◆ Problem details
Give the data a second time, exactly and in full.

◆ Provided data
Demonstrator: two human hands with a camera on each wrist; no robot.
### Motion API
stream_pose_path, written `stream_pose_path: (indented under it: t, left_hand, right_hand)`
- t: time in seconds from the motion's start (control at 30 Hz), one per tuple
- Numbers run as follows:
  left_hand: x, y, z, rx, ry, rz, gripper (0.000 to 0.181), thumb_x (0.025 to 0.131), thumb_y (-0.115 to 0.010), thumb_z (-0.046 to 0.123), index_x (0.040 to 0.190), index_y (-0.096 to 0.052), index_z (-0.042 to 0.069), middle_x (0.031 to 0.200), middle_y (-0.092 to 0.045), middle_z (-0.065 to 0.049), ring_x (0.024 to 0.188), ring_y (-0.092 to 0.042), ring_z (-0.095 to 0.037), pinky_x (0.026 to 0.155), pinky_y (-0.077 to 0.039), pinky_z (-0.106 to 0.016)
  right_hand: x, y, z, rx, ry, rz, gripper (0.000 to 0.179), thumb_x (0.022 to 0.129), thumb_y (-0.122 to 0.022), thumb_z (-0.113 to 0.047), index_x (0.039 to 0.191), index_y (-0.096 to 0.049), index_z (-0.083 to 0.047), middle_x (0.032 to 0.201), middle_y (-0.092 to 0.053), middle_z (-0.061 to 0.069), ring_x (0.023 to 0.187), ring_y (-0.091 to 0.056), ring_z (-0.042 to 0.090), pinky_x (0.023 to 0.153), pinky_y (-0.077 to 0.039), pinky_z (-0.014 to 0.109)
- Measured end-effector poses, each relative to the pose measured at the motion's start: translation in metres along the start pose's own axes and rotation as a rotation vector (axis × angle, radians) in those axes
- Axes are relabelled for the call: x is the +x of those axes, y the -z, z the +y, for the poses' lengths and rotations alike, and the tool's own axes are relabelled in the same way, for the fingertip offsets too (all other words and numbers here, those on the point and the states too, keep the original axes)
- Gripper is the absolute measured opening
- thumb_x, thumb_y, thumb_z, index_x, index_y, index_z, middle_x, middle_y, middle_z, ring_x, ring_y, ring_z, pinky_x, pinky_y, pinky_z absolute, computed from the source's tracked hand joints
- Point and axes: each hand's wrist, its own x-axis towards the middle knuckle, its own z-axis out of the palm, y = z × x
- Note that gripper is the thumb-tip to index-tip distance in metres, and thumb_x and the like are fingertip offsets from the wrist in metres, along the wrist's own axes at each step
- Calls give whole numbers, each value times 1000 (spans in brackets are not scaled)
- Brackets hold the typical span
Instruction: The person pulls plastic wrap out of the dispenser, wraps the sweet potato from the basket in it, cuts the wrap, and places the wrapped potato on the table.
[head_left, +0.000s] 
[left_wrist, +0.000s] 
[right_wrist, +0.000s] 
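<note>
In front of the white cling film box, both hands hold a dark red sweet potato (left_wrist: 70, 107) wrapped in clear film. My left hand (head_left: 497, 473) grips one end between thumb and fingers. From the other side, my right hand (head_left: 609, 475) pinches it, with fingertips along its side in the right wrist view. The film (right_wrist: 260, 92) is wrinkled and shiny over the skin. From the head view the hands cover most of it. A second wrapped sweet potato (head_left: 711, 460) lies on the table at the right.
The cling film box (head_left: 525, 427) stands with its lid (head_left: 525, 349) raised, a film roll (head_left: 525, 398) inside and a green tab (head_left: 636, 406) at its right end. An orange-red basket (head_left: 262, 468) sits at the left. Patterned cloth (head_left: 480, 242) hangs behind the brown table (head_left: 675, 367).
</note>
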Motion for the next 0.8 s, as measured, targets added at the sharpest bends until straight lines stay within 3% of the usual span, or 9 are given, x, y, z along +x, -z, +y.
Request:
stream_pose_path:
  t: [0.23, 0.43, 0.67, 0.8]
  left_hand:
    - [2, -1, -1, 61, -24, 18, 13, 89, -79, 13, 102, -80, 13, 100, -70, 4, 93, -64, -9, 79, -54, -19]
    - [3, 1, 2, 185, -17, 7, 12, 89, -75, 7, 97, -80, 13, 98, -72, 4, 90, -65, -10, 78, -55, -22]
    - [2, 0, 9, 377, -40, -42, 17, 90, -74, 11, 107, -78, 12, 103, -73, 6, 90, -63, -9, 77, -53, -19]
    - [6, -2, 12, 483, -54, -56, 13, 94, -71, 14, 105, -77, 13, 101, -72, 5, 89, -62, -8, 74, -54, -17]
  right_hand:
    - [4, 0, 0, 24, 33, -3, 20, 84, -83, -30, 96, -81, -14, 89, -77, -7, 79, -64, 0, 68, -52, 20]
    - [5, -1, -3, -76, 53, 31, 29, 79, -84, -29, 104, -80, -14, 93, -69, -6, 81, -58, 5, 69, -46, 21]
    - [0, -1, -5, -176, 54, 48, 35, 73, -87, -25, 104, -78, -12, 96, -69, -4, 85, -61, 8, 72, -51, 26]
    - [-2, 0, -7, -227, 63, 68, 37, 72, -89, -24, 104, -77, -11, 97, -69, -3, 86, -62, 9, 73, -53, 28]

◆ Response for this exercise
Demonstrator: two human hands with a camera on each wrist; no robot.
### Motion API
stream_pose_path, written `stream_pose_path: (indented under it: t, left_hand, right_hand)`
- t: time in seconds from the motion's start (control at 30 Hz), one per tuple
- Numbers run as follows:
  left_hand: x, y, z, rx, ry, rz, gripper (0.000 to 0.181), thumb_x (0.025 to 0.131), thumb_y (-0.115 to 0.010), thumb_z (-0.046 to 0.123), index_x (0.040 to 0.190), index_y (-0.096 to 0.052), index_z (-0.042 to 0.069), middle_x (0.031 to 0.200), middle_y (-0.092 to 0.045), middle_z (-0.065 to 0.049), ring_x (0.024 to 0.188), ring_y (-0.092 to 0.042), ring_z (-0.095 to 0.037), pinky_x (0.026 to 0.155), pinky_y (-0.077 to 0.039), pinky_z (-0.106 to 0.016)
  right_hand: x, y, z, rx, ry, rz, gripper (0.000 to 0.179), thumb_x (0.022 to 0.129), thumb_y (-0.122 to 0.022), thumb_z (-0.113 to 0.047), index_x (0.039 to 0.191), index_y (-0.096 to 0.049), index_z (-0.083 to 0.047), middle_x (0.032 to 0.201), middle_y (-0.092 to 0.053), middle_z (-0.061 to 0.069), ring_x (0.023 to 0.187), ring_y (-0.091 to 0.056), ring_z (-0.042 to 0.090), pinky_x (0.023 to 0.153), pinky_y (-0.077 to 0.039), pinky_z (-0.014 to 0.109)
- Measured end-effector poses, each relative to the pose measured at the motion's start: translation in metres along the start pose's own axes and rotation as a rotation vector (axis × angle, radians) in those axes
- Axes are relabelled for the call: x is the +x of those axes, y the -z, z the +y, for the poses' lengths and rotations alike, and the tool's own axes are relabelled in the same way, for the fingertip offsets too (all other words and numbers here, those on the point and the states too, keep the original axes)
- Gripper is the absolute measured opening
- thumb_x, thumb_y, thumb_z, index_x, index_y, index_z, middle_x, middle_y, middle_z, ring_x, ring_y, ring_z, pinky_x, pinky_y, pinky_z absolute, computed from the source's tracked hand joints
- Point and axes: each hand's wrist, its own x-axis towards the middle knuckle, its own z-axis out of the palm, y = z × x
- Note that gripper is the thumb-tip to index-tip distance in metres, and thumb_x and the like are fingertip offsets from the wrist in metres, along the wrist's own axes at each step
- Calls give whole numbers, each value times 1000 (spans in brackets are not scaled)
- Brackets hold the typical span
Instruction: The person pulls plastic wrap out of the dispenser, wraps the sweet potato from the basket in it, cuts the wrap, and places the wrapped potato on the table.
[head_left, +0.000s] 
[left_wrist, +0.000s] 
[right_wrist, +0.000s] 
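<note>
In front of the white cling film box, both hands hold a dark red sweet potato (left_wrist: 70, 107) wrapped in clear film. My left hand (head_left: 497, 473) grips one end between thumb and fingers. From the other side, my right hand (head_left: 609, 475) pinches it, with fingertips along its side in the right wrist view. The film (right_wrist: 260, 92) is wrinkled and shiny over the skin. From the head view the hands cover most of it. A second wrapped sweet potato (head_left: 711, 460) lies on the table at the right.
The cling film box (head_left: 525, 427) stands with its lid (head_left: 525, 349) raised, a film roll (head_left: 525, 398) inside and a green tab (head_left: 636, 406) at its right end. An orange-red basket (head_left: 262, 468) sits at the left. Patterned cloth (head_left: 480, 242) hangs behind the brown table (head_left: 675, 367).
</note>
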Motion for the next 0.8 s, as measured, targets added at the sharpest bends until straight lines stay within 3% of the usual span, or 9 are given, x, y, z along +x, -z, +y.
Request:
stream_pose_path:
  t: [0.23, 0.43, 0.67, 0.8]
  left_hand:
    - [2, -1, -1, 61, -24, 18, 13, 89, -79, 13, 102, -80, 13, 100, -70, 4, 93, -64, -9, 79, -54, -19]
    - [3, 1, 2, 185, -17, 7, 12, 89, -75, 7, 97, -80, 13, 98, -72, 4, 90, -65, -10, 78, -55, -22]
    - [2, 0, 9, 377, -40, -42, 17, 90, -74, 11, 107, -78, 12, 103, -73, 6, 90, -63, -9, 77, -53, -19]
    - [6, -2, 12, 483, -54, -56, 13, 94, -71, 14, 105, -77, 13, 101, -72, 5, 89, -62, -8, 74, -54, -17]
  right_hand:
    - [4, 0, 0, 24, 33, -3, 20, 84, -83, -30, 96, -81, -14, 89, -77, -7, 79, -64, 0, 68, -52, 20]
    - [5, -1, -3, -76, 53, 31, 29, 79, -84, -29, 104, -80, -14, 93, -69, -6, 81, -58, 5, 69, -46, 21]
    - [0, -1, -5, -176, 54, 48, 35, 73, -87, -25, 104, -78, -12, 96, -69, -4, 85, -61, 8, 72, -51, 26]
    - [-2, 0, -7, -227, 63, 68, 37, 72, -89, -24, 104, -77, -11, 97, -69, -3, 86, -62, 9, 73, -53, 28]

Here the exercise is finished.